A lot depends on the myth. From a review of Clive Finlayson’s forthcoming The Smart Neanderthal: Bird Catching, Cave Art, and the Cognitive Revolution:
Finlayson, director of the Gibraltar Museum since 1991, takes aim at researchers who have interpreted the archaeological record of Neanderthals as suggesting that the species never attained the brain power of contemporary Homo sapiens. Sure, Neanderthals get marks for surviving at a time when the cold climate brought tundra conditions to most of Europe. But the conventional wisdom is that the modern humans who moved into Europe soon after leaving Africa some time in the past 50,000 to 70,000 years had already raised their cognitive game a notch or two, thus enabling them to prosper and eventually outwit their Neanderthal cousins.
Gibraltar lies at the southwestern edge of Neanderthals’ geographical range. Finlayson argues that discoveries his team has made at four main cave sites suggest that the species’ behavioural repertoire was more sophisticated than the popular caricature suggests. He says that the Neanderthals living there had access to, and took advantage of, a much wider range of resources than their northerly cousins, including rich avian biodiversity. And he posits that an archaeologist not familiar with animal behaviour would be unable to decipher the Gibraltar Neanderthals’ cognitive parity with modern humans. Bernard Wood, “Trail of feathers to the Neanderthal mind” at Nature
The reviewer isn’t convinced.
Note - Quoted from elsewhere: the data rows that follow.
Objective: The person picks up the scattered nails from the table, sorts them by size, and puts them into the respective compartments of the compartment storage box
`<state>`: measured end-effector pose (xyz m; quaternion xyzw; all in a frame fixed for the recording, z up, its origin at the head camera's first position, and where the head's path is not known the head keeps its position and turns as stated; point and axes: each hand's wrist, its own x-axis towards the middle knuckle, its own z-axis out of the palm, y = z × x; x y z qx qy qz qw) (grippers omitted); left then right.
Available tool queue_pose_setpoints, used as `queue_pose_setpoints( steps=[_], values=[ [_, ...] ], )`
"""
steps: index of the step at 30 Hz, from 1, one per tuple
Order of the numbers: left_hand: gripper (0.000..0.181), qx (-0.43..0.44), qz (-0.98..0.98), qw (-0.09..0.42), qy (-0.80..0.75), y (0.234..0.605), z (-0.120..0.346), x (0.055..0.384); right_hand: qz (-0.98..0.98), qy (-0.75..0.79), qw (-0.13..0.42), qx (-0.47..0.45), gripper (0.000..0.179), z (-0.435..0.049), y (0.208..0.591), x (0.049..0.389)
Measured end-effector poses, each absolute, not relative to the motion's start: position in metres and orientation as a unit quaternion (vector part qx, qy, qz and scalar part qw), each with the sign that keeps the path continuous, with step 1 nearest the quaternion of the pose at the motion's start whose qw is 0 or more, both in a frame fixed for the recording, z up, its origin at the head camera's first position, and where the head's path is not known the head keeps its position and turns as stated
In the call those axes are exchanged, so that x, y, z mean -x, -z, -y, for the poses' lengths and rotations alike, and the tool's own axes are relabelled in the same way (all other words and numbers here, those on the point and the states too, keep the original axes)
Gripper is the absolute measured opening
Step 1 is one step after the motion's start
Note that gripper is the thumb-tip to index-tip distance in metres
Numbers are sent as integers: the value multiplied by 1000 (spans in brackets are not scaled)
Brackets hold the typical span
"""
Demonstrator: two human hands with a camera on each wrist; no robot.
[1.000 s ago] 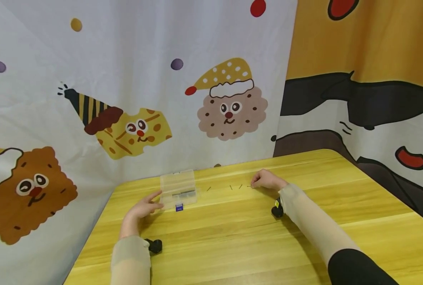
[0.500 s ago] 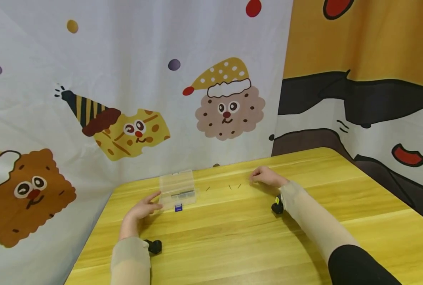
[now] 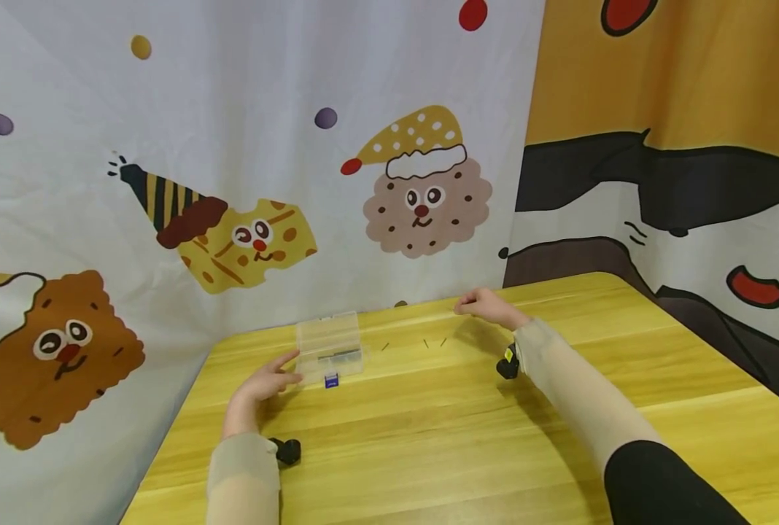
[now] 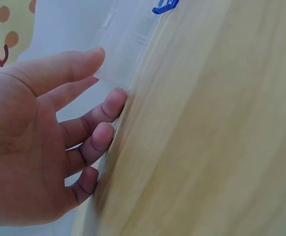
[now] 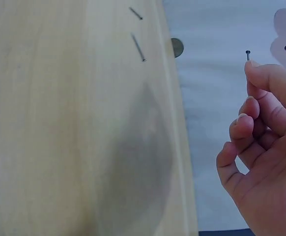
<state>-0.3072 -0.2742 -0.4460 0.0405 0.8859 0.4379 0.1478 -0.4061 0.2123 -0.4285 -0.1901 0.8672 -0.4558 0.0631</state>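
Left of centre in the head view, the left hand [image 3: 262,384] grips nothing, its fingers loose at the left edge of an open clear box [image 3: 327,333]. Beyond, rightward, three loose screws [image 3: 425,343] lie on the table [image 3: 429,445]. Farthest, right of centre, the right hand [image 3: 488,306] pinches another, the raised screw [image 5: 248,55], its long axis upright in the right wrist view, head topmost. From that grip, the box lies leftward, nearer the left hand.

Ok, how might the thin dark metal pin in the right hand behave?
The pin is probably stiff: its exposed end looks straight. It seems light, being slim. Laid down, it may roll unevenly, given its wider head.
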Motion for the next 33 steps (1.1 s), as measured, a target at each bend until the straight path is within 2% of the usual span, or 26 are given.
queue_pose_setpoints(
  steps=[13, 33],
  values=[
    [65, -45, -887, 150, -435, 441, 270, 305, -862, 458, 72, 204, 26, -199, 421, 405],
    [64, -42, -888, 145, -435, 447, 272, 306, -842, 474, 101, 238, 30, -171, 432, 402]
  ],
)
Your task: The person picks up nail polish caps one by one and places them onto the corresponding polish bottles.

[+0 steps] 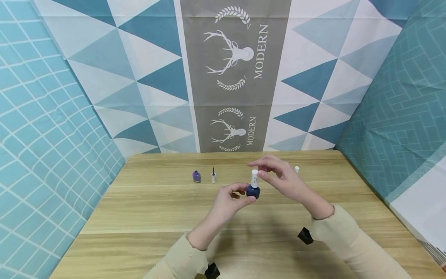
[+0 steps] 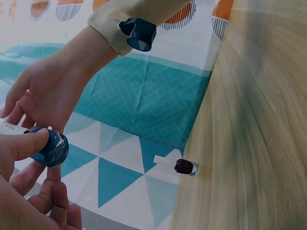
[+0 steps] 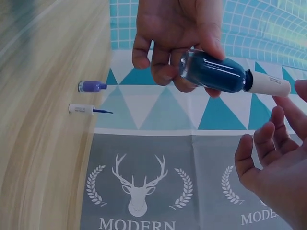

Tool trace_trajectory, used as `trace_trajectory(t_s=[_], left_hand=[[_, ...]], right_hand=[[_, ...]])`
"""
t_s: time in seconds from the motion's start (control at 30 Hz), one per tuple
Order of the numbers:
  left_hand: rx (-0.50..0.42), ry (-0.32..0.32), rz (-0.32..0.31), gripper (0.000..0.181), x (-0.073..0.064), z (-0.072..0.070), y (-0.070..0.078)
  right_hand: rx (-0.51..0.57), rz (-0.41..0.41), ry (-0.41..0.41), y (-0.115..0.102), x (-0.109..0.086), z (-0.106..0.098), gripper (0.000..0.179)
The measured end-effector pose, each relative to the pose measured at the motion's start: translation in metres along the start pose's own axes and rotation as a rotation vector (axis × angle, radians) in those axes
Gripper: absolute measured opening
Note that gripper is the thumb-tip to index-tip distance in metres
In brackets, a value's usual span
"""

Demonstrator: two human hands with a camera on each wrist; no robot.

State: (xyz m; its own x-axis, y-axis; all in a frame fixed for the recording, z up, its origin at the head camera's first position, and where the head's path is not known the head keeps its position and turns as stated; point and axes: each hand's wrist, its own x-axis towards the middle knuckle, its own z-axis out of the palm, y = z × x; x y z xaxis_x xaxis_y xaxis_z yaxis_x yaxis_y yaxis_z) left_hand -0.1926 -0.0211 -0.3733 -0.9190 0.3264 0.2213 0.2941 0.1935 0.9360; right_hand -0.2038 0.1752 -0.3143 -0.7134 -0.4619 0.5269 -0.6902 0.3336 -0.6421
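Note:
A dark blue nail polish bottle (image 1: 253,192) with a white cap (image 1: 255,179) is held upright above the table. My left hand (image 1: 228,203) pinches its glass body between thumb and fingers. Around the cap's top is my right hand (image 1: 278,176), its thumb beside the cap and its index finger stretched out over it. In the right wrist view, a dark neck shows between the glass (image 3: 216,72) and the cap (image 3: 269,84), and the right thumb tip (image 3: 301,89) lies just off the cap's end.
On the wooden table (image 1: 156,217), a purple polish bottle (image 1: 196,176) stands uncapped, left of its white cap (image 1: 213,176) with the brush pointing up. Behind the right hand shows another white cap (image 1: 297,169), on a dark bottle (image 2: 184,166). Patterned cloth hangs behind and at both sides.

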Motion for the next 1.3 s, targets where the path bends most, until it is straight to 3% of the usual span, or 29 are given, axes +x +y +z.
trace_trajectory(t_s=[0.27, 0.67, 1.3], left_hand=[[-0.032, -0.020, -0.015, 0.027, -0.003, -0.001, 0.012], [-0.066, -0.004, -0.002, 0.030, -0.001, 0.000, 0.002], [-0.047, 0.000, -0.012, 0.031, -0.001, 0.000, 0.002]], right_hand=[[-0.011, -0.033, -0.067, -0.002, 0.000, -0.004, 0.027], [0.000, -0.055, -0.022, 0.005, -0.001, -0.003, 0.023], [0.022, 0.066, 0.070, 0.006, 0.001, 0.006, 0.015]])
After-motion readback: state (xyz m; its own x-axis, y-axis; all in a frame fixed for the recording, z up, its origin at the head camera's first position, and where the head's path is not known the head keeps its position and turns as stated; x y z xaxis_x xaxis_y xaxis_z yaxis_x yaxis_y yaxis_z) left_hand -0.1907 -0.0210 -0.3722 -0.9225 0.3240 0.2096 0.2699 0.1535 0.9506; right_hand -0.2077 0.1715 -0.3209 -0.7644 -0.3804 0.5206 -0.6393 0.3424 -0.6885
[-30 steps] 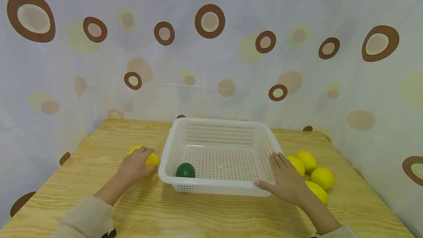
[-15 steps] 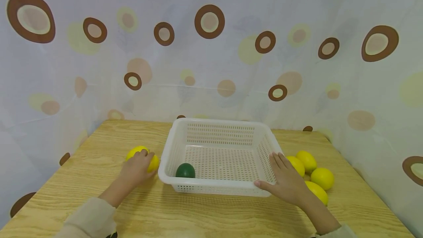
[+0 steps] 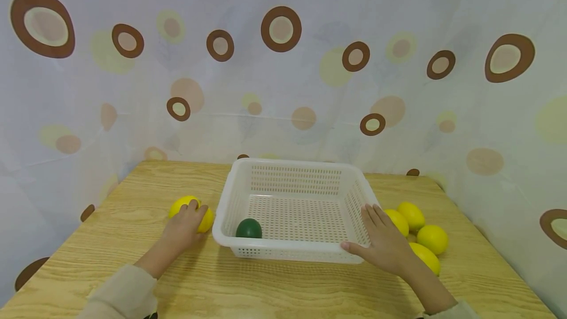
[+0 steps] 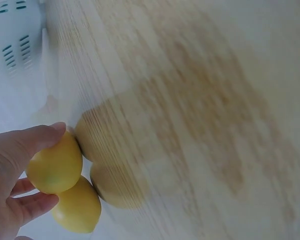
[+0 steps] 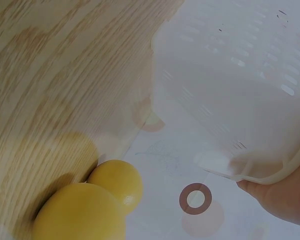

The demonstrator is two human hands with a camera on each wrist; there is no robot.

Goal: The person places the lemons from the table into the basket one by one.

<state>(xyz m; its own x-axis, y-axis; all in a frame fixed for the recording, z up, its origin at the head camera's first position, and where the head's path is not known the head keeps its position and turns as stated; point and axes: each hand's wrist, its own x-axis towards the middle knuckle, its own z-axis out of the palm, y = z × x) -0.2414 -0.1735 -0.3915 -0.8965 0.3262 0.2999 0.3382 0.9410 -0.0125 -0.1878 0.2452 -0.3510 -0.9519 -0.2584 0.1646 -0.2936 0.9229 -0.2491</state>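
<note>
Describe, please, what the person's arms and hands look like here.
Both the left hand and right hand are bare, with no gloves or rings visible. The left sleeve is pale beige, plain and loose-cuffed, ending above the wrist; only the edge of a similarly pale right sleeve shows. A small dark item by the left sleeve is too cut off to identify.

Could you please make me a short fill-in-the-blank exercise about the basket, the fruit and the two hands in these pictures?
1. The right hand rests on the rim of a basket that is ____ in colour.
2. The one round object inside the basket is ____ in colour.
3. The other hand, which grips a yellow fruit, is the person's ____ hand.
4. In the head view, the number of yellow fruits visible to the right of the basket is ____.

Missing words: white; green; left; four.
</note>
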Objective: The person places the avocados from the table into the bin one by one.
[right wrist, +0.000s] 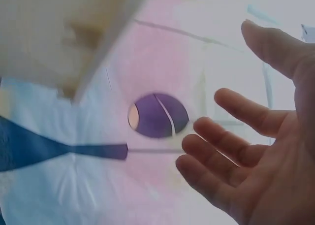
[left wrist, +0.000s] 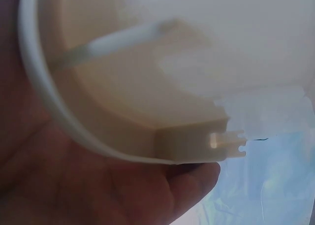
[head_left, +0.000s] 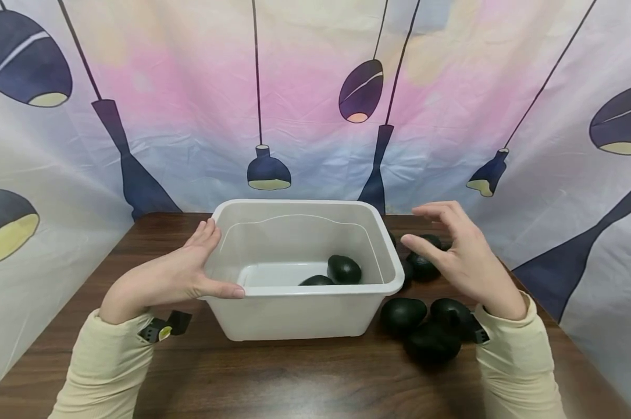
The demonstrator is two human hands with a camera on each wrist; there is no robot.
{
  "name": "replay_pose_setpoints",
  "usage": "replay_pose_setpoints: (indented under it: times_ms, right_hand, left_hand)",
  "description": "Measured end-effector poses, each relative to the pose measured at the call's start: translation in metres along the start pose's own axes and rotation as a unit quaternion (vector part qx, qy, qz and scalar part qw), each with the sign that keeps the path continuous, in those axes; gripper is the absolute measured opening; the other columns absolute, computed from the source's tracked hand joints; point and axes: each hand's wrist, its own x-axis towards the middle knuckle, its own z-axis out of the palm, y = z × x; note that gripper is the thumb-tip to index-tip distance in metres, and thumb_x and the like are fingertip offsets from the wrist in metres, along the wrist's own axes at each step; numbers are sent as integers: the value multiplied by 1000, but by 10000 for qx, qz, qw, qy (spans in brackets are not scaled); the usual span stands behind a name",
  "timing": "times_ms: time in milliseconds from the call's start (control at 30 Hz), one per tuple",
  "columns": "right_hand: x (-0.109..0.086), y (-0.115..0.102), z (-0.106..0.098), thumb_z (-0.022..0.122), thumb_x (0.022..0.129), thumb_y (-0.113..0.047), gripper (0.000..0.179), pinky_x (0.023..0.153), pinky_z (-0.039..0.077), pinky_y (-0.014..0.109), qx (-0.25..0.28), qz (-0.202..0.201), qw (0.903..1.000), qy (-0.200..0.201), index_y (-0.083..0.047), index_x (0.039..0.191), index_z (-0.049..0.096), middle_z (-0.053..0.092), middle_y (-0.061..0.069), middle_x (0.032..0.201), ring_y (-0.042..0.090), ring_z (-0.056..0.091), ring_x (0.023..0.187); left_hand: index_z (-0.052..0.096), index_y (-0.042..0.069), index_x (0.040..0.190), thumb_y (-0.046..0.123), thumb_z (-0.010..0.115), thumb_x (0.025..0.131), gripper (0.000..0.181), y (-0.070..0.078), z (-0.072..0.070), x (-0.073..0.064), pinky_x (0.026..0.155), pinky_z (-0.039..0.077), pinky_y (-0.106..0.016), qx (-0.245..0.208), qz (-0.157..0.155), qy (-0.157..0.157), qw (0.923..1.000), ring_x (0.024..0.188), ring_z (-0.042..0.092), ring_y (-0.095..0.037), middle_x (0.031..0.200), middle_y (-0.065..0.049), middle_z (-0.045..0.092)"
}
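Observation:
A white plastic bin (head_left: 294,314) stands on the table with two dark green avocados (head_left: 344,269) inside, toward its right. My left hand (head_left: 181,273) rests against the bin's left end, fingers stretched along the side and thumb laid at the front rim. In the left wrist view, the bin's rim (left wrist: 64,121) runs along the palm. To the right of the bin, my right hand (head_left: 459,256) is held over a group of avocados, fingers spread apart from the thumb and nothing between them. The right wrist view shows the same empty palm (right wrist: 275,176) beside the bin's edge.
Several more avocados (head_left: 432,343) lie on the brown wooden table (head_left: 273,378) at the bin's right, some close to its wall. A printed cloth (head_left: 305,116) with lamp drawings hangs behind and along both sides. Dark straps (head_left: 155,330) sit on both wrists.

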Motion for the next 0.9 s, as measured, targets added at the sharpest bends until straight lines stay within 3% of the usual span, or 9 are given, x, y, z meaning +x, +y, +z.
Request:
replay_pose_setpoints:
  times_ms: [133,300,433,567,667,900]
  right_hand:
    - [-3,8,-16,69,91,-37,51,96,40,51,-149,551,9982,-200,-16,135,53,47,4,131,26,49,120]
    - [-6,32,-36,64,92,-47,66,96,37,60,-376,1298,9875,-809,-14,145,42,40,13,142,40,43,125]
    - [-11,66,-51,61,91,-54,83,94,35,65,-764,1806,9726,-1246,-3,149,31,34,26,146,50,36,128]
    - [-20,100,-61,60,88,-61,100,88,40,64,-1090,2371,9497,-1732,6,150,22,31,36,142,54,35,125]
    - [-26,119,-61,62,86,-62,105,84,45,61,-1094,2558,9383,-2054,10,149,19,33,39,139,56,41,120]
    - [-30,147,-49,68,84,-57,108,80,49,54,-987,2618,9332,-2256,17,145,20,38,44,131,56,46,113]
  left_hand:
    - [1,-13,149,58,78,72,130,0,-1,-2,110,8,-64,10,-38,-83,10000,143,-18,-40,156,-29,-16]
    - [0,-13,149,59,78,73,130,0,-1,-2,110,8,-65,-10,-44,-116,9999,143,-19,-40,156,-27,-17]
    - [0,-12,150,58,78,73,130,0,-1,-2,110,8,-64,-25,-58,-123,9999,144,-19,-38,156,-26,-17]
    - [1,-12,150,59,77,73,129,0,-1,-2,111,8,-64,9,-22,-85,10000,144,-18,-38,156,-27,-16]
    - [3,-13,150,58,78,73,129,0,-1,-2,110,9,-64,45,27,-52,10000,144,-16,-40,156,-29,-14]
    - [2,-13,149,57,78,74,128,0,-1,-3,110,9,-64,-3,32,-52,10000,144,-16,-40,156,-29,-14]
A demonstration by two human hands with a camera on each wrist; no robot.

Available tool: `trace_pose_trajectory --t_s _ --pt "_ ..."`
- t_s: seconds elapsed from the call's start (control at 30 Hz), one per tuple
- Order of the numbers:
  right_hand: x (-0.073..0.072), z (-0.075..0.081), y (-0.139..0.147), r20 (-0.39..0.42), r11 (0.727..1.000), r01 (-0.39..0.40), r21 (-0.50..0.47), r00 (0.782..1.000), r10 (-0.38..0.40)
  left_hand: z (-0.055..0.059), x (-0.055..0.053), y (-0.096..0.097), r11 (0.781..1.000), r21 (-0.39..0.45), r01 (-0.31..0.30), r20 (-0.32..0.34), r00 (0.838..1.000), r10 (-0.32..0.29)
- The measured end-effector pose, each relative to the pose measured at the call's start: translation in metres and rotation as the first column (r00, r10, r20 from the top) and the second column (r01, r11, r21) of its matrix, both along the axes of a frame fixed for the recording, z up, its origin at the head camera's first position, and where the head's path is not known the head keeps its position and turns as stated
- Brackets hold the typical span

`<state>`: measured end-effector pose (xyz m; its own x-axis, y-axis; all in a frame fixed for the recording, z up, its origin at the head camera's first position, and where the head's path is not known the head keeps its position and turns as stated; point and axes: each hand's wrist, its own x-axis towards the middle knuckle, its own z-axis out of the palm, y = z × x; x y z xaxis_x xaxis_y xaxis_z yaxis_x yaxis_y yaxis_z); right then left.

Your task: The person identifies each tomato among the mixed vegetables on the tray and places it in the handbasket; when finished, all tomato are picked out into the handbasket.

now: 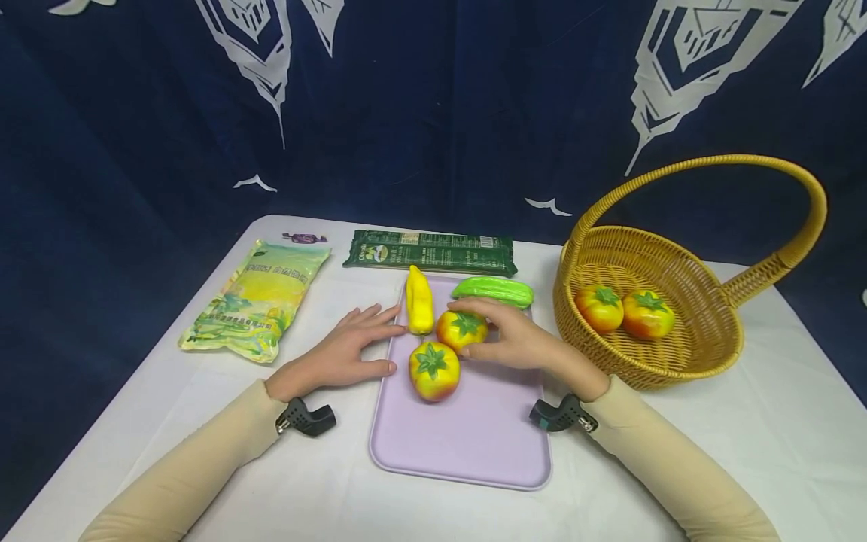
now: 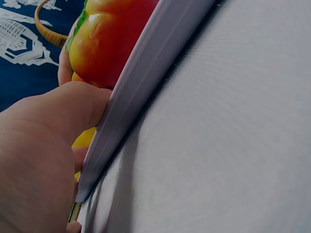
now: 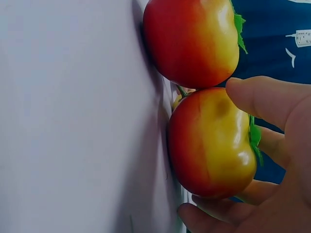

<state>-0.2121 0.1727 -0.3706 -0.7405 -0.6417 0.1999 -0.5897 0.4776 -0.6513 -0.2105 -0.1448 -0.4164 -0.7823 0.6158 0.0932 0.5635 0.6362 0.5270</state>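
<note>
My right hand (image 1: 508,335) grips a red-and-yellow model persimmon (image 1: 462,331) with green leaves on top, thumb on the near side and fingers curled over the far side. A second persimmon (image 1: 434,370) touches it, nearer to me on the lilac tray (image 1: 467,444). In the right wrist view the gripped persimmon (image 3: 211,145) sits below its neighbour (image 3: 189,41). My left hand (image 1: 345,350) lies with fingers spread at the tray's left edge; its thumb touches the rim in the left wrist view. By its fingertips stands a yellow pepper-like vegetable (image 1: 420,305).
A green cucumber-like vegetable (image 1: 494,290) lies at the tray's far right. Behind the tray is a dark green packet (image 1: 433,254). A yellow-green bag (image 1: 257,301) and a purple-wrapped candy (image 1: 305,238) lie left. A wicker basket (image 1: 650,369) at right holds two persimmons (image 1: 648,314).
</note>
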Motion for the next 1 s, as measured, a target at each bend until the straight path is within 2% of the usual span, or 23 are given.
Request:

Anyway, Finlayson’s gotta be put down for titling his book “The Smart Neanderthal,” in defiance of the Narrative in human paleontology. Who’s this Finlayson anyway, to question the boffins? More stories to come, for sure.
Prediction: Neanderthals will suddenly become just like us if a different set of putative “less than human” bones turns up. So long as there is no other “not quite human” in easy view, it really doesn’t matter what Neanderthals actually did. They’ll still have to be cast that way to appear in the approved drama of human evolution.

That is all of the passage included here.